Could the lines from the start of the data through the line with "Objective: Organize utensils" be set down exactly, with no pictures among them?

RECORDED DATA:
★ ★ ★ ★ ★ ★ ★

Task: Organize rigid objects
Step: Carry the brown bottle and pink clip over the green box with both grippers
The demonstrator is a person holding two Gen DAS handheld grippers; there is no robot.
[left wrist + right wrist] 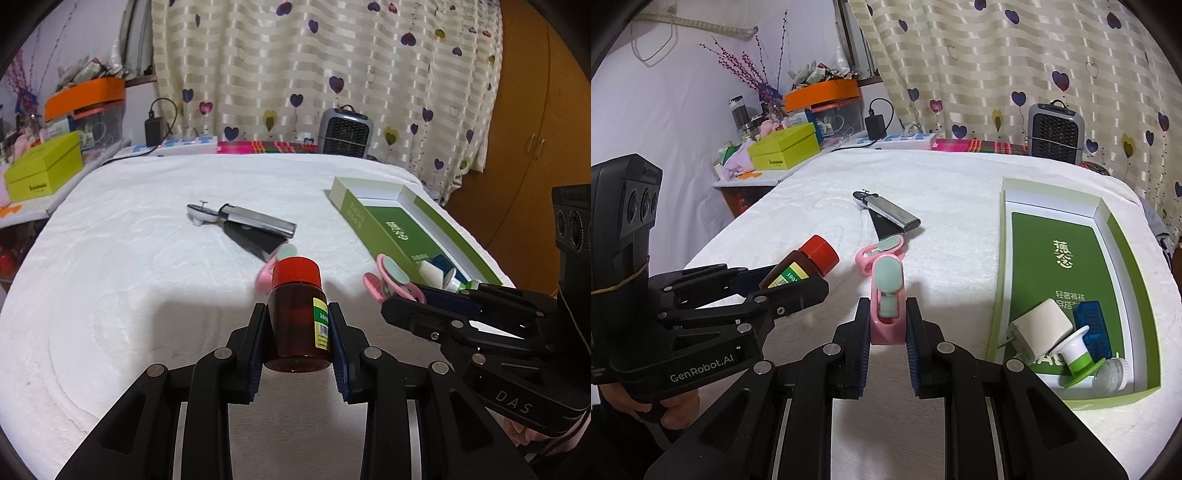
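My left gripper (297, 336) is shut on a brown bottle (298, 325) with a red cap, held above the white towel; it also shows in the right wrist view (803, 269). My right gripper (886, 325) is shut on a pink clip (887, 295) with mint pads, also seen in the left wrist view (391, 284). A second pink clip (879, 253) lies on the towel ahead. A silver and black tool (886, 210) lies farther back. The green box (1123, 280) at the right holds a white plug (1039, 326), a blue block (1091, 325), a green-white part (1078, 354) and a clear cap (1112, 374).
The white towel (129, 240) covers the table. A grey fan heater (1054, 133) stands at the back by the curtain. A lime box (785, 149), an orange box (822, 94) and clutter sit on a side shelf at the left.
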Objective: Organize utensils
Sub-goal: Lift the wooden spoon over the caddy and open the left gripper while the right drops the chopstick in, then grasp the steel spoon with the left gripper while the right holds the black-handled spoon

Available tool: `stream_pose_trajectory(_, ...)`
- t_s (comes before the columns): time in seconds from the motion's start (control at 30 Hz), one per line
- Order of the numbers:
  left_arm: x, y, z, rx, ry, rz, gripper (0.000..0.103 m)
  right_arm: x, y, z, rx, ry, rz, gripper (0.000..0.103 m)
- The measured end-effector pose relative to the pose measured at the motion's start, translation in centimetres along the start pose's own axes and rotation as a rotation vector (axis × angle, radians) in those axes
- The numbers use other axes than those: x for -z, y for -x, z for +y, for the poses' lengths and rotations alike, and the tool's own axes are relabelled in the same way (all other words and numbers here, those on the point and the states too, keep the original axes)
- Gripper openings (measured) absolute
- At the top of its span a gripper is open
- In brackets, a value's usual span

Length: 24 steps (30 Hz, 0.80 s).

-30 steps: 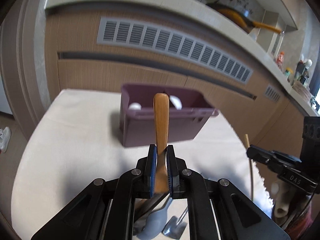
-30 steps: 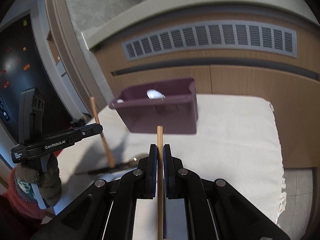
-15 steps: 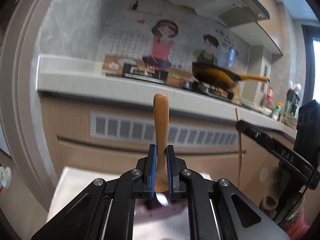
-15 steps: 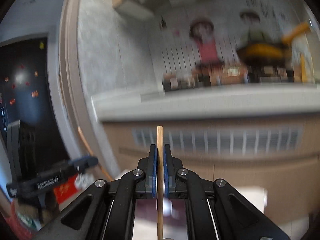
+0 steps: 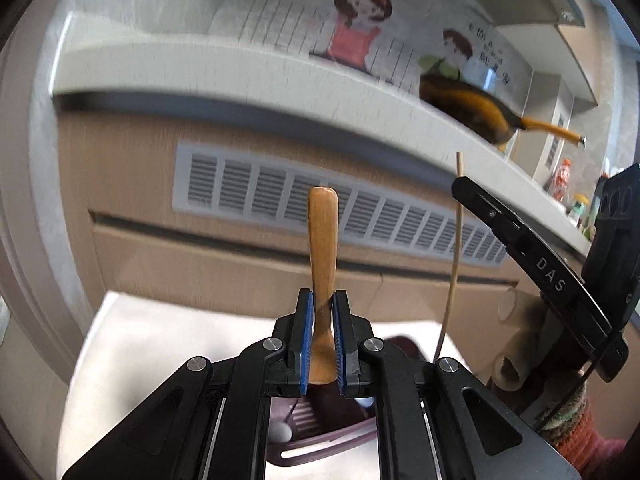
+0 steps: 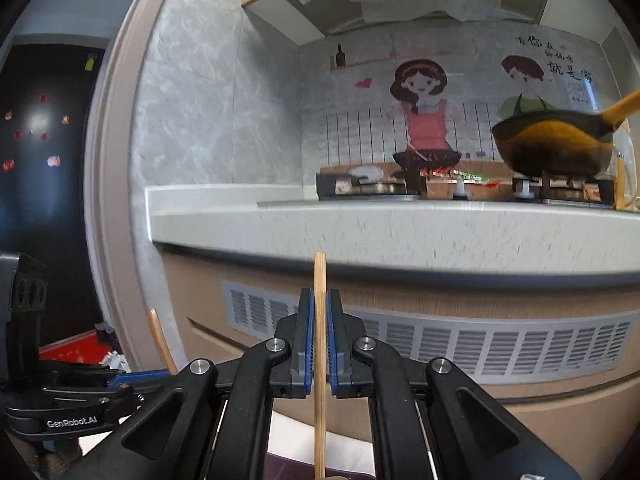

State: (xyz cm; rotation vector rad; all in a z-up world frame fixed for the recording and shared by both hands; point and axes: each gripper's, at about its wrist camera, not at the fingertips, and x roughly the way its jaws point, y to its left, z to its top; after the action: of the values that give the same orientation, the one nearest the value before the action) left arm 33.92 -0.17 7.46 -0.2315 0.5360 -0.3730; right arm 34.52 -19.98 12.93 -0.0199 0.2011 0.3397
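Both grippers have lifted above the purple utensil holder (image 5: 320,436) — left gripper (image 5: 320,340) clamped on an upright wooden handle (image 5: 322,240), right gripper (image 6: 319,340) clamped on a chopstick (image 6: 319,280) — likely for dropping in.

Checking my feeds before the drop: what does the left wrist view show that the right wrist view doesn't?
Left wrist only: the purple caddy below the left hand-held gripper, white utensil ends inside it, and the cloth-covered table.

Right wrist only: the stove under the pan, the whole wall mural and a dark door on the left.

Both: the wooden handle clamped in the left hand-held gripper, the chopstick clamped in the right hand-held gripper, the counter, the vent, the pan.
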Motion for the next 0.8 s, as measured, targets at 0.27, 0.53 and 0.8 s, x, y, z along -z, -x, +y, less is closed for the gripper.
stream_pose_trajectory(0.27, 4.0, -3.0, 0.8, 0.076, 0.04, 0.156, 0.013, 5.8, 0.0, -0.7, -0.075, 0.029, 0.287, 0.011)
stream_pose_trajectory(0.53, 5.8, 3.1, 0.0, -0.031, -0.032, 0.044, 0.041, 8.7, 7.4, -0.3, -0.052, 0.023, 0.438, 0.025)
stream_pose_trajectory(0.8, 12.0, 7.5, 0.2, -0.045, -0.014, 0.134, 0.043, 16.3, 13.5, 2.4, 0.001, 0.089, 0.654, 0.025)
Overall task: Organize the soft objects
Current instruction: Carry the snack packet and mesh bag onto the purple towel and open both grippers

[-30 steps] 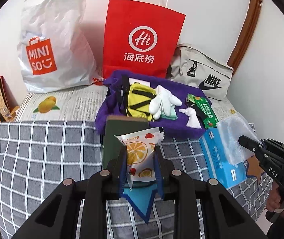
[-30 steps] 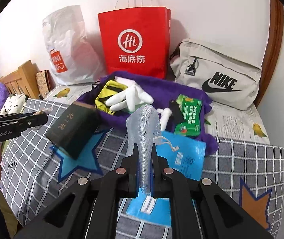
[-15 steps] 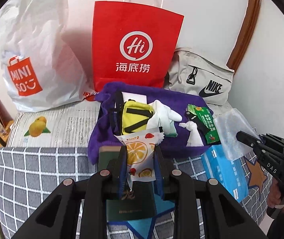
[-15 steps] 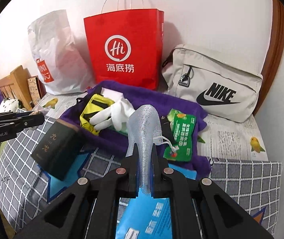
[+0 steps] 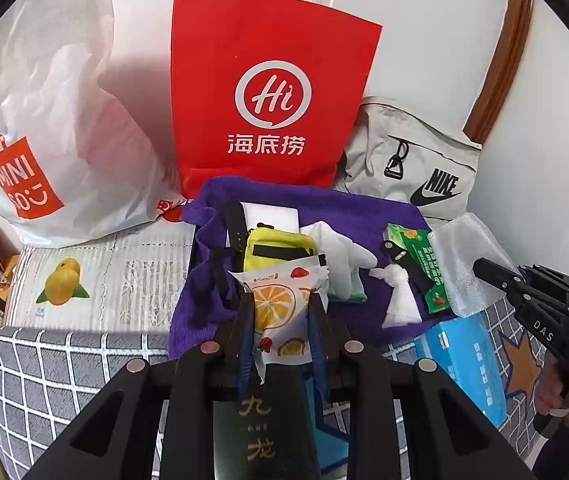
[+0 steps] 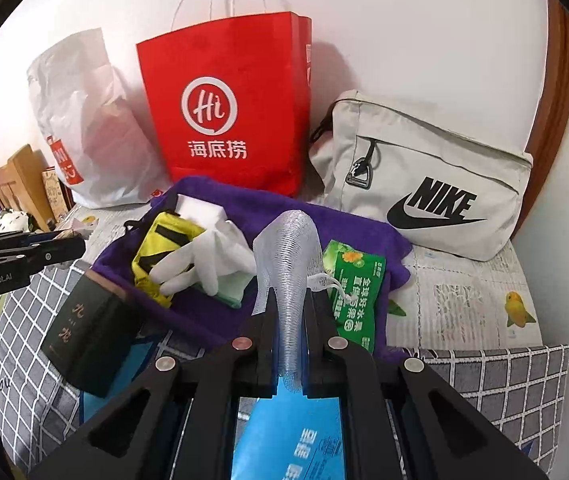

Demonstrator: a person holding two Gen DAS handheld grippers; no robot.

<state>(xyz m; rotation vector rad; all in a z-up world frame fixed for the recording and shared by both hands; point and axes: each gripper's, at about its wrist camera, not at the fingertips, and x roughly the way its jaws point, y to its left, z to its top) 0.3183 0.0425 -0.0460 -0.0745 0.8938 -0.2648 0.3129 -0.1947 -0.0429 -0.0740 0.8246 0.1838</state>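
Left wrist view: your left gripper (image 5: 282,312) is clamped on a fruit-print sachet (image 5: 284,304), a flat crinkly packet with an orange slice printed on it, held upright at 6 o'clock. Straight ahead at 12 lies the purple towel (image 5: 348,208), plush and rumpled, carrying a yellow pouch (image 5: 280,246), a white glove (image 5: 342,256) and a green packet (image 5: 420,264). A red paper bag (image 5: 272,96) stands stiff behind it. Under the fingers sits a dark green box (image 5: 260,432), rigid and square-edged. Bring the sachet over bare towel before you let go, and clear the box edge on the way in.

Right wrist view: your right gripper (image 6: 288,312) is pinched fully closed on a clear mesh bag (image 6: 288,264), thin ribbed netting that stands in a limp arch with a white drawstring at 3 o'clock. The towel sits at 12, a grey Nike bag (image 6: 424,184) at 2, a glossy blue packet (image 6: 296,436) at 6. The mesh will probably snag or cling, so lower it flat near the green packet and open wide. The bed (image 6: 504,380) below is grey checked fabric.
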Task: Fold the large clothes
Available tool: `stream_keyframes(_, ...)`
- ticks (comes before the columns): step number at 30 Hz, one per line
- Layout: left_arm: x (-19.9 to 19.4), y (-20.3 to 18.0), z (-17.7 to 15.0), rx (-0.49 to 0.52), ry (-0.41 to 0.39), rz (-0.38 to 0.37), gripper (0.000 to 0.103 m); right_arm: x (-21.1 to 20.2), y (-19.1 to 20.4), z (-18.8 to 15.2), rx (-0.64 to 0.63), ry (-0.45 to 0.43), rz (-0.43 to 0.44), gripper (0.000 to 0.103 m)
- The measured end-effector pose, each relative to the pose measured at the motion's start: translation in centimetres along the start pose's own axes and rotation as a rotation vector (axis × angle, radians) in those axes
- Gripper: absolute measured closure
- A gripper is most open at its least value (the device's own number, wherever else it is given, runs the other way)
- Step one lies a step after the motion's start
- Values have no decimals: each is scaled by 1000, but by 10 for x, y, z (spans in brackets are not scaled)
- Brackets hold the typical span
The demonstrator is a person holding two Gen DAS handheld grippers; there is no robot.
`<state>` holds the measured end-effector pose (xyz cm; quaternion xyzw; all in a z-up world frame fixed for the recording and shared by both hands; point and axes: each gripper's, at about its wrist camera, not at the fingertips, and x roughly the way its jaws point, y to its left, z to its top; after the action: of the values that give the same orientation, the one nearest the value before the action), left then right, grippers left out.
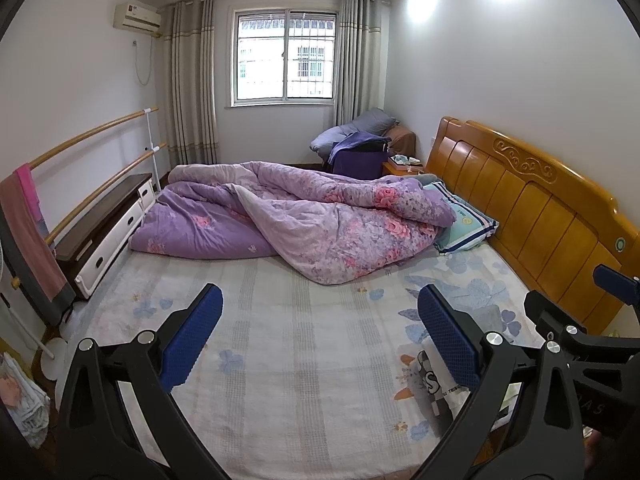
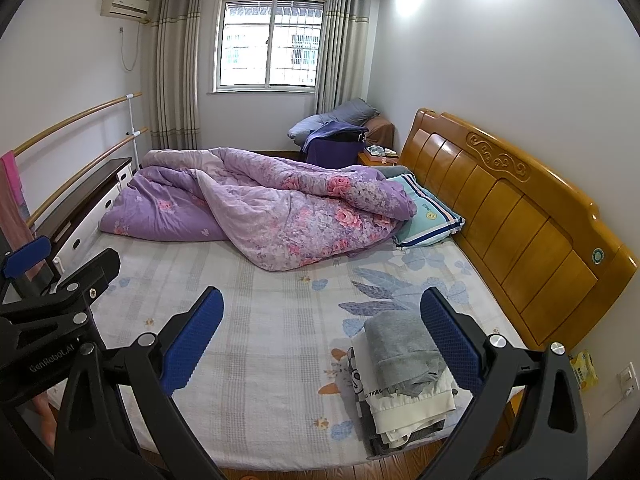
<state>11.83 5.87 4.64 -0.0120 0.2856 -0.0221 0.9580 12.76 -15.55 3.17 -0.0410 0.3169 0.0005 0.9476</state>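
Observation:
A stack of folded clothes [image 2: 404, 376], grey on top, white and printed below, lies on the bed's near right corner. It shows partly behind my left gripper's right finger in the left wrist view [image 1: 432, 384]. My left gripper [image 1: 320, 340] is open and empty above the bed sheet [image 1: 288, 360]. My right gripper [image 2: 320, 340] is open and empty, its right finger just right of the stack. The other gripper shows at each view's edge.
A crumpled purple floral quilt [image 2: 272, 212] covers the far half of the bed. A striped pillow [image 2: 428, 216] lies by the wooden headboard [image 2: 512, 208]. A low cabinet [image 2: 80, 208] and wall rails stand left. A chair with bedding [image 2: 340, 128] stands below the window.

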Motion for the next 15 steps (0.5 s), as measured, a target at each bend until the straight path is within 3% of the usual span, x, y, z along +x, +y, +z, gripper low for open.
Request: stream_keyframes(15,6,14,0,15,5,-40,5,-1,1,-2,5,7,-2,8)
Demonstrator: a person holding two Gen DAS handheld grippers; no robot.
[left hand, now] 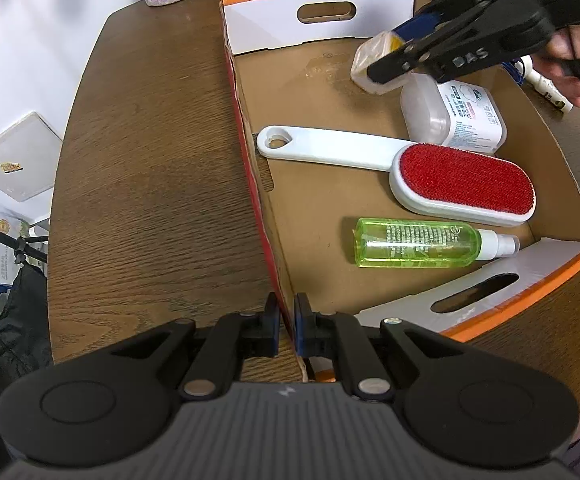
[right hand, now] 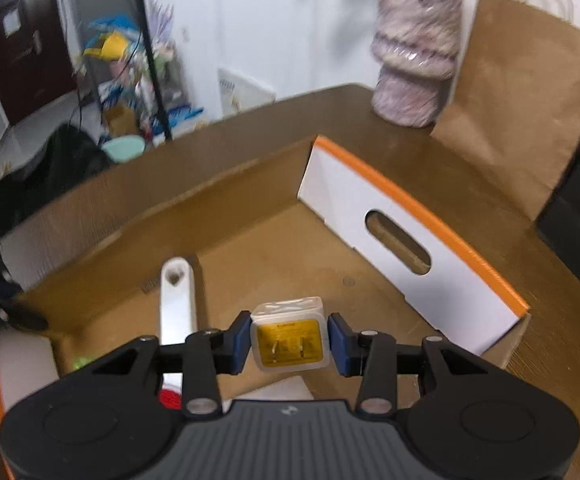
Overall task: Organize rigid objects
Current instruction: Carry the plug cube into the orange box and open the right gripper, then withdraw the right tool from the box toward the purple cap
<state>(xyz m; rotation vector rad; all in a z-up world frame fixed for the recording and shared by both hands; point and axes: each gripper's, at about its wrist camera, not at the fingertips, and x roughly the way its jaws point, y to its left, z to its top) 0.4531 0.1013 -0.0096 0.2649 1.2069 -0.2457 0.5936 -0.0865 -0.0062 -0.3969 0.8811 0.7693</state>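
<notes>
Plug block (left hand: 371, 66), small and white with a yellow face, up in the upper right of the left wrist view, pinched by the right tool (left hand: 385, 62) over the far end of the cardboard box (left hand: 250, 152). Below it in the box: a white tub (left hand: 453, 116), a lint brush (left hand: 461, 182) with a red pad and long white handle, and a green spray bottle (left hand: 417, 242) near the lower right. At the bottom middle, left tool (left hand: 286, 320) clamped shut on the thin side wall of the box, one pad inside and one pad outside. Brown wooden counter (left hand: 150, 160) all around.

Now the right wrist view. Plug block (right hand: 288, 334) in the middle, low in the frame, squeezed between the two blue pads (right hand: 242, 340) of the right tool (right hand: 288, 340), yellow face with two metal prongs turned toward the camera. White brush handle (right hand: 178, 300) at lower left, white end wall of the box with its handle hole at right. Picture a bit blurry.

Likely light, hard and stiff, so no squashing. Clear wrap around it looks smooth, maybe slippery. Best hold: the two flat sides, as now, away from the prongs. Probably fine to set down gently on the bare box floor.
</notes>
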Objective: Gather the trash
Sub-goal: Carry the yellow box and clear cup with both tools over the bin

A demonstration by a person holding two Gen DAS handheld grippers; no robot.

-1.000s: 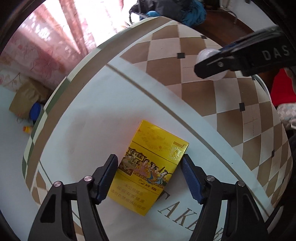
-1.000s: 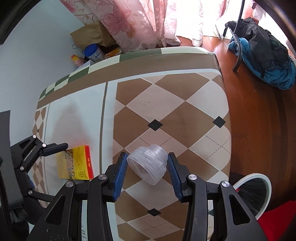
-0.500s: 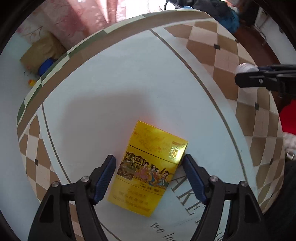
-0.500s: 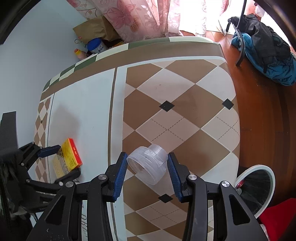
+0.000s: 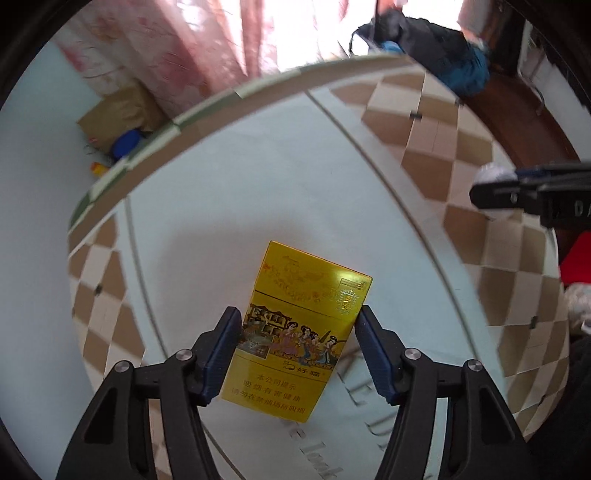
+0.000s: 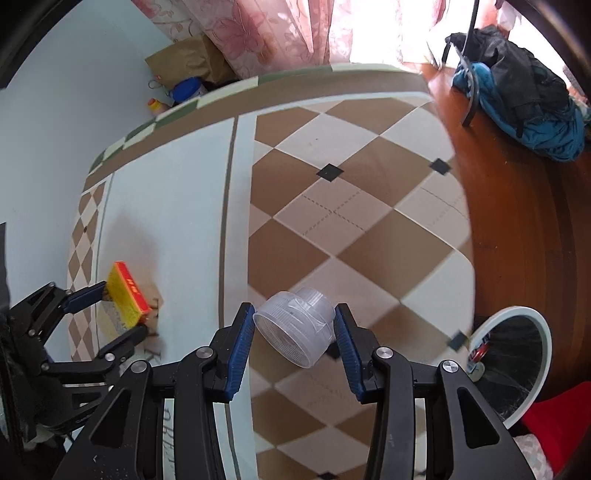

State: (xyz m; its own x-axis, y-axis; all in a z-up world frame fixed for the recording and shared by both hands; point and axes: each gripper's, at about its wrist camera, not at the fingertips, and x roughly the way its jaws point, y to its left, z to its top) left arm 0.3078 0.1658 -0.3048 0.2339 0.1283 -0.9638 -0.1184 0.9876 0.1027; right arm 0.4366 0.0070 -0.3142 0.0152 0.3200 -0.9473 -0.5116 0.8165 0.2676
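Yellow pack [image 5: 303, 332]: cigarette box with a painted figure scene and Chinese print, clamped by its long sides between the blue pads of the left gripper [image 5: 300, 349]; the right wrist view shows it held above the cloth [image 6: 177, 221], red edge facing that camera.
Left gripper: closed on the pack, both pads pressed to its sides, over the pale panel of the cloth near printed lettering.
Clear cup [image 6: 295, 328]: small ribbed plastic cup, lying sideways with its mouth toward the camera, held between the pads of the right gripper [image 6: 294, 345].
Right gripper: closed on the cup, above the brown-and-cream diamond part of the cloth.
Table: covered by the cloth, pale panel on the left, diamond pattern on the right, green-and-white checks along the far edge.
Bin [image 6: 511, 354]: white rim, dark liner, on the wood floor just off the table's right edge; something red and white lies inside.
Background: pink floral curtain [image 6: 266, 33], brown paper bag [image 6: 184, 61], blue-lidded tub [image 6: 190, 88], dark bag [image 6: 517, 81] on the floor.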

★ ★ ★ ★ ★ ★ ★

WRITTEN RESPONSE:
Task: Organize rigid objects
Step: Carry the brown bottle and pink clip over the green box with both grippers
The demonstrator is a person holding two Gen DAS handheld grippers; there is no robot.
[left wrist + right wrist] 
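My left gripper (297, 336) is shut on a brown bottle (298, 325) with a red cap, held above the white towel; it also shows in the right wrist view (803, 269). My right gripper (886, 325) is shut on a pink clip (887, 295) with mint pads, also seen in the left wrist view (391, 284). A second pink clip (879, 253) lies on the towel ahead. A silver and black tool (886, 210) lies farther back. The green box (1123, 280) at the right holds a white plug (1039, 326), a blue block (1091, 325), a green-white part (1078, 354) and a clear cap (1112, 374).
The white towel (129, 240) covers the table. A grey fan heater (1054, 133) stands at the back by the curtain. A lime box (785, 149), an orange box (822, 94) and clutter sit on a side shelf at the left.
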Objective: Organize utensils

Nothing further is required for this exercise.